Benefits included in the freeze are:

  • Jobseeker's Allowance
  • Income Support
  • Employment Support Allowance
  • Child Benefit
  • Applicable amounts for the calculation of Housing Benefit and Local Housing Allowance rates
  • Child and Working Tax Credit
  • Benefits excluded from the freeze:
  • Pensioner Benefits
  • Maternity Allowance
  • Statutory Sick Pay
  • Statutory Maternity/Paternity Pay
  • Statutory Shared Parental Pay
  • Statutory Adoption Pay
  • The support component of Employment Support Allowance

any disability, carers or pensioners elements of benefits, other disability, care or pensioner benefits, including Personal Independence Payment (PIP) and Disability Living Allowance (DLA).

From April 2016, any income changes of more than £2,500 will be taken into account when calculating the entitlement to Tax Credits.

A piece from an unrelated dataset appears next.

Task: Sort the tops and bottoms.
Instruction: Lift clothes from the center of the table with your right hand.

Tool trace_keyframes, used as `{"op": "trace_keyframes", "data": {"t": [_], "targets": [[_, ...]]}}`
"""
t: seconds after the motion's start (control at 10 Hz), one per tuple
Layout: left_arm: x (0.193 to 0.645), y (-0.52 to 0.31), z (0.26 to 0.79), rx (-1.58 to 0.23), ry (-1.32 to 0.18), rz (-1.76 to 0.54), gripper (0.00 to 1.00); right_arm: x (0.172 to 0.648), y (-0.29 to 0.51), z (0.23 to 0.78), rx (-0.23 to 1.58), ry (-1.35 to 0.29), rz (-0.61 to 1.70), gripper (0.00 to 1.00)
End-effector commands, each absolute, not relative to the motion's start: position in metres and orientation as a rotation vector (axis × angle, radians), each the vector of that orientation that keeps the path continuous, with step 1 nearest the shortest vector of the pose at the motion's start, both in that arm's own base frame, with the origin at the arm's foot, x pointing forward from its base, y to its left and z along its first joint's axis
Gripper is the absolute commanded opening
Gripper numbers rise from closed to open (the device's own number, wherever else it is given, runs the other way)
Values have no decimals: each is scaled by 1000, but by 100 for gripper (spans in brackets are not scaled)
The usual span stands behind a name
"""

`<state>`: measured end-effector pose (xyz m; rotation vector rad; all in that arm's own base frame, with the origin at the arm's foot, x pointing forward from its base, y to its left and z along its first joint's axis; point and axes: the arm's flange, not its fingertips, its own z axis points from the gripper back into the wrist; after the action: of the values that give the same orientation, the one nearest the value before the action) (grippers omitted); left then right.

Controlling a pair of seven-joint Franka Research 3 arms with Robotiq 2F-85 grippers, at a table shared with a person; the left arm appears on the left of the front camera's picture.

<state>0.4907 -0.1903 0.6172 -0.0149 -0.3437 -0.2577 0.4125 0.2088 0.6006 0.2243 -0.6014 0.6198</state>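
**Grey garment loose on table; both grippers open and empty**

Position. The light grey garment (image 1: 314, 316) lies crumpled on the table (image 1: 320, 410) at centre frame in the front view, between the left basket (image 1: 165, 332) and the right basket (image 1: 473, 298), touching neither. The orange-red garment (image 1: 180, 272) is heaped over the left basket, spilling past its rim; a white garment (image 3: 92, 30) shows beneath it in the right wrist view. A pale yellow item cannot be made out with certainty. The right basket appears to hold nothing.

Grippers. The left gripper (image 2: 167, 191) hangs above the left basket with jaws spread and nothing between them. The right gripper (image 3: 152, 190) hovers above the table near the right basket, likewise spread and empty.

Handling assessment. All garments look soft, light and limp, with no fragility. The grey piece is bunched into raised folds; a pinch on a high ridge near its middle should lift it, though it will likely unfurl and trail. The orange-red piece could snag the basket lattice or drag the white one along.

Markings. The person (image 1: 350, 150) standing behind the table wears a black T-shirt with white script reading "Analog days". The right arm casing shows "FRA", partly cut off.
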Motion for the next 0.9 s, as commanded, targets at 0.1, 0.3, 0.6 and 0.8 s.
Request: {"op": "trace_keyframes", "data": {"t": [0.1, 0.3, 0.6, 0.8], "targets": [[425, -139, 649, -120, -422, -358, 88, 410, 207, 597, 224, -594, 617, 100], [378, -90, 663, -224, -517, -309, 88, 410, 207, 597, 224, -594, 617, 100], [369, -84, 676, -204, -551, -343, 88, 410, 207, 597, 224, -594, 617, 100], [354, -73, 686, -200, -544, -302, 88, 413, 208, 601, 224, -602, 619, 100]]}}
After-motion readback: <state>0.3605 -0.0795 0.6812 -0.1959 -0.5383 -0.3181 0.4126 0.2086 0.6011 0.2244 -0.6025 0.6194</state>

This replaces the current figure of £5,000.

Universal Credit replaces Income Support, Jobseeker's Allowance (IB), Employment and Support Allowance (IR), Working Tax Credit, Child Tax Credit, and Housing Benefit with one single benefit.

Individuals now receive one monthly payment covering both living and housing costs. Payments are made to the claimant by default or a nominated person within the household rather than to the landlord - including for social and council tenants.

Universal Credit has not yet gone live in Basildon for couples, families, lone parents or individuals in work, and these groups should still claim Housing Benefit. 

Housing Benefit for under-21s

Individuals aged under 21 will no longer be able to claim Housing Benefit (or the housing element of Universal Credit) from April 2017.

There will be exceptions for care leavers, parents, and other vulnerable groups.

Restrictions to 2 children

From April 2017 there will be a 2 child limit on all new claims to Housing Benefit and Tax Credits.